Entries shown Start Marker

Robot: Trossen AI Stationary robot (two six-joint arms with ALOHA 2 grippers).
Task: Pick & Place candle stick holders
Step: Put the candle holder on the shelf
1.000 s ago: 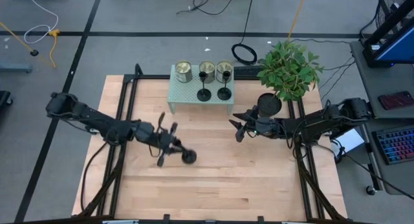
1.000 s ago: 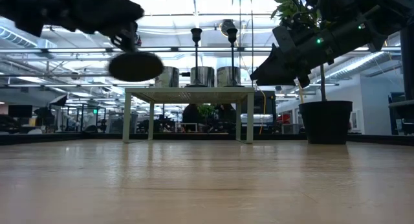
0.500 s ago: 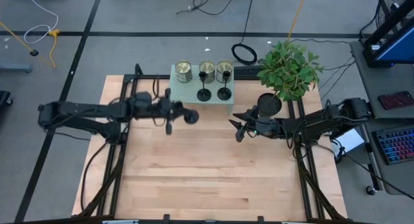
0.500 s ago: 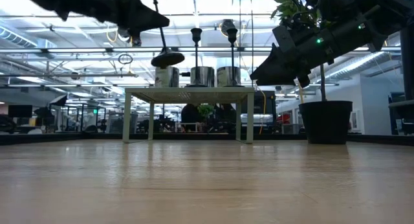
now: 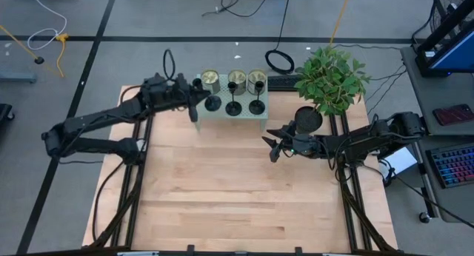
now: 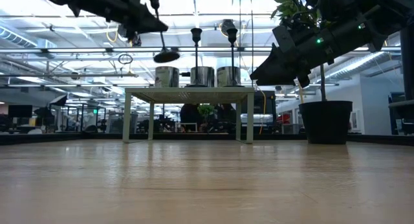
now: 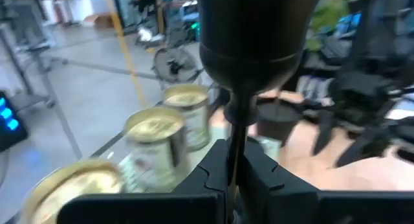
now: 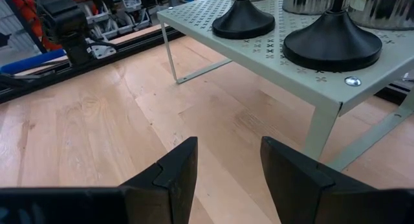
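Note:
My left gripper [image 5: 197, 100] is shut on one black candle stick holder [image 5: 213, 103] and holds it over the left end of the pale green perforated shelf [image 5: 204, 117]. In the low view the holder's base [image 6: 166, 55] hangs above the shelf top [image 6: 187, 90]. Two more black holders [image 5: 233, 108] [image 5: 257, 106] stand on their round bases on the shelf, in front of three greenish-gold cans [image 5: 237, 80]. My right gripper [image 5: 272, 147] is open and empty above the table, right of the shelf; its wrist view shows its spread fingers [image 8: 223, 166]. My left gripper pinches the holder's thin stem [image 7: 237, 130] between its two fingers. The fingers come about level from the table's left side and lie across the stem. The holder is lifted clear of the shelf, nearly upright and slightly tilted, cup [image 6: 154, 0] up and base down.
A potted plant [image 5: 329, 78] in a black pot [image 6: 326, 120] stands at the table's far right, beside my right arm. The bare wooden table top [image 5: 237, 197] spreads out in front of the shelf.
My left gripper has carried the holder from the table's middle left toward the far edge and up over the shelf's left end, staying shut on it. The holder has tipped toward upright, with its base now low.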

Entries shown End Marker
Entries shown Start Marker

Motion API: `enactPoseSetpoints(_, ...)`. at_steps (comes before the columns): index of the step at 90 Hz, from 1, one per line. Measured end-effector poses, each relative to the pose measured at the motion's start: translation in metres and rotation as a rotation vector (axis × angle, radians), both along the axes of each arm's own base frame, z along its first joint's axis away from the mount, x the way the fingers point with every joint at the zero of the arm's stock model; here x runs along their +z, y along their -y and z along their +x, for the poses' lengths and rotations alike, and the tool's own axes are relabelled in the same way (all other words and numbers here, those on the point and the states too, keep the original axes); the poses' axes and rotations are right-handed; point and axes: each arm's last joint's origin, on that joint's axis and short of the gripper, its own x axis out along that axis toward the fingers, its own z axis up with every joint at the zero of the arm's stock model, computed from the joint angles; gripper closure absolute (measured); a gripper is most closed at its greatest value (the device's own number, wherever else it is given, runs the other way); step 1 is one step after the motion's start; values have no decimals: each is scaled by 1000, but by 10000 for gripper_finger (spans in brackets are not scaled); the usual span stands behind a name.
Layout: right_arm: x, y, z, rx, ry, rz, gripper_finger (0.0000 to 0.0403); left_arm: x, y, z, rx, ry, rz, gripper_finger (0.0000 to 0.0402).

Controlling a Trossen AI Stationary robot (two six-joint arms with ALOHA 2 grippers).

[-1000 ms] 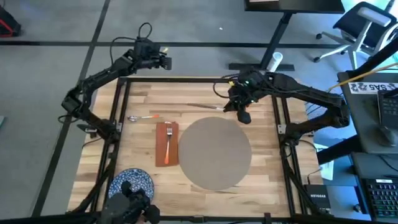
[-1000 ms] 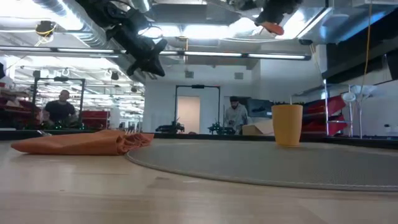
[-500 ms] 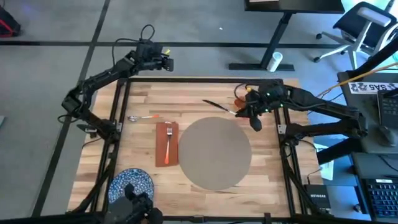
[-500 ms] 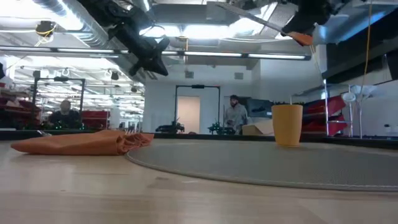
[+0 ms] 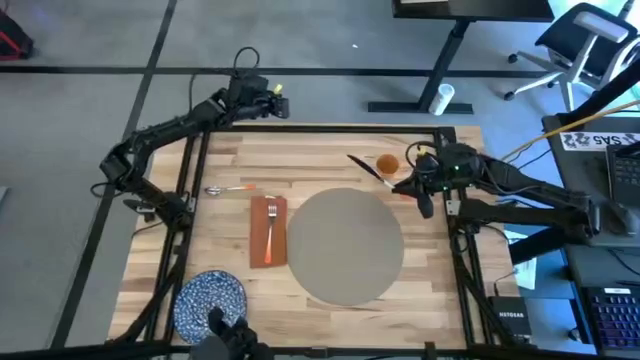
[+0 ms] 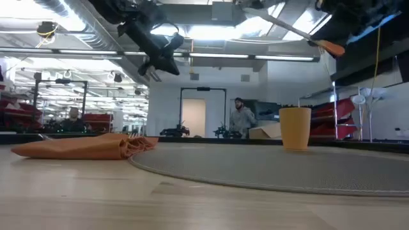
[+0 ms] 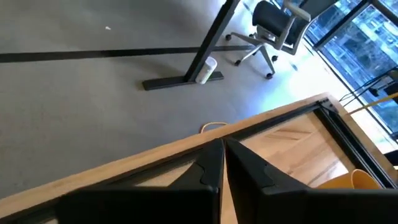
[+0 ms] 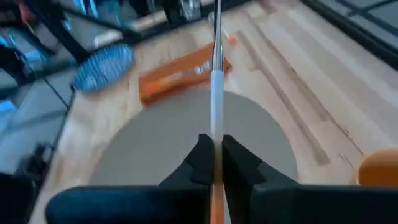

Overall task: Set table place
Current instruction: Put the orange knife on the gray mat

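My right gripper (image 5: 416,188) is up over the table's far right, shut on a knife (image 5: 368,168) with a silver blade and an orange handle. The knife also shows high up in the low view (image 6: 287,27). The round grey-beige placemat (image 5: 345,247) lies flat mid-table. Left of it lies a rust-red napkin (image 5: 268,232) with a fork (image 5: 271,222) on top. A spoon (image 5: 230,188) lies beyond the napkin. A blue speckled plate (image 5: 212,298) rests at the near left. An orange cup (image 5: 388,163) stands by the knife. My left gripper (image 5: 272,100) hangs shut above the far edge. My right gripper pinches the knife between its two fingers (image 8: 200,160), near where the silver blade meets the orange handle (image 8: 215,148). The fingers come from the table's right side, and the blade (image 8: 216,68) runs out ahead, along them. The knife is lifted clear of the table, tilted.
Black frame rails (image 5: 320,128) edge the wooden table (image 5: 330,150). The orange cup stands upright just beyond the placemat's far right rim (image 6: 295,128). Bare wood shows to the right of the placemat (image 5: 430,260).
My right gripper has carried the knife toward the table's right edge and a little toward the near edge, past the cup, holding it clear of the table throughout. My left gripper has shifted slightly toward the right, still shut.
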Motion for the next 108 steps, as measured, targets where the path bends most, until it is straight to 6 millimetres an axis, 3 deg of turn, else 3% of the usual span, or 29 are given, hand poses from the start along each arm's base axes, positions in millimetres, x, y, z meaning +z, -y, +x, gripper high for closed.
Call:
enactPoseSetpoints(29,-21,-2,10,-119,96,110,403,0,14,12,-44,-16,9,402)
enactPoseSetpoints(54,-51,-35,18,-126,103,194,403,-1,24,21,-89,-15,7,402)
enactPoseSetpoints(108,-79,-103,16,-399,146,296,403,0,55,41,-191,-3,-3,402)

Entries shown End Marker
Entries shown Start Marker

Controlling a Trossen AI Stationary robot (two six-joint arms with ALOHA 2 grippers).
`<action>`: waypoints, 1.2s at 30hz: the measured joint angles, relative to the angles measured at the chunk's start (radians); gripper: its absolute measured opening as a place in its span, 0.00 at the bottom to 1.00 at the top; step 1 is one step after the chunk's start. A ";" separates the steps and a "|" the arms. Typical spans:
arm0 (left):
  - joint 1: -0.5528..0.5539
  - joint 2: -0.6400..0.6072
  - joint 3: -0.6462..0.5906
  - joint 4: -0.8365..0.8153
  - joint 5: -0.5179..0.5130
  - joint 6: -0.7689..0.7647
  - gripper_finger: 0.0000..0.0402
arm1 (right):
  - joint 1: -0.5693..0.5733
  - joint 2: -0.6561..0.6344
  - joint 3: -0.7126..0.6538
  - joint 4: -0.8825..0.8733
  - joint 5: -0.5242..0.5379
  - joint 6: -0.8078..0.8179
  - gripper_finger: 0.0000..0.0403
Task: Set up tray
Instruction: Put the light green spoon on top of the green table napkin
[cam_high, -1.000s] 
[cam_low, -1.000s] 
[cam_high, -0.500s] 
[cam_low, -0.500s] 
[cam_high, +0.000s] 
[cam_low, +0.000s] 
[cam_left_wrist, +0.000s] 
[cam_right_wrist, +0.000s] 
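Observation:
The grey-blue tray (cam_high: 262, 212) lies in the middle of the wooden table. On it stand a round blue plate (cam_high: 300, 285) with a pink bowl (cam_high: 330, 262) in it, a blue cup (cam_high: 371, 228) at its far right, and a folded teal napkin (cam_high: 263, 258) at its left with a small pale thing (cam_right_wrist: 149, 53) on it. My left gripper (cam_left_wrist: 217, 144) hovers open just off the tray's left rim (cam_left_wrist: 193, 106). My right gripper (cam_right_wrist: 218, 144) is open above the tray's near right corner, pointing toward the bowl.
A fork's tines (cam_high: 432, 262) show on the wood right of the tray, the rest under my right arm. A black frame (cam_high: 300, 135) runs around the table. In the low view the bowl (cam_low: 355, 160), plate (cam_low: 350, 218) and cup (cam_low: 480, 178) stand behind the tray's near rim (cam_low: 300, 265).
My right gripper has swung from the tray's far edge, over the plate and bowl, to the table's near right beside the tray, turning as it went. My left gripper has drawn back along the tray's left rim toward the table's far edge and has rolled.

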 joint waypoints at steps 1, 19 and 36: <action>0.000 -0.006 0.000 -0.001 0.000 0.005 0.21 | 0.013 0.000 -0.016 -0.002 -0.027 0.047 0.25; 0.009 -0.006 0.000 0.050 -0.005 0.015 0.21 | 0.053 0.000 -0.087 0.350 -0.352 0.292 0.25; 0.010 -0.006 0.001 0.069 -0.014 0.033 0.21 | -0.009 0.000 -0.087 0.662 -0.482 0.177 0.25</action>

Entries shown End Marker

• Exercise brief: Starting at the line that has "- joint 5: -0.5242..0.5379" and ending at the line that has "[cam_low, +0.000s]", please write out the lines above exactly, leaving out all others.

• Reply:
  - joint 5: -0.5242..0.5379
  - joint 6: -0.8078..0.8179
  - gripper_finger: 0.0000..0.0403
Task: Set up tray
Instruction: Put the light green spoon on top of the green table napkin
[cam_high, -1.000s] 
[cam_low, -1.000s] 
[cam_high, -0.500s] 
[cam_low, -0.500s] 
[cam_high, +0.000s] 
[cam_low, +0.000s] 

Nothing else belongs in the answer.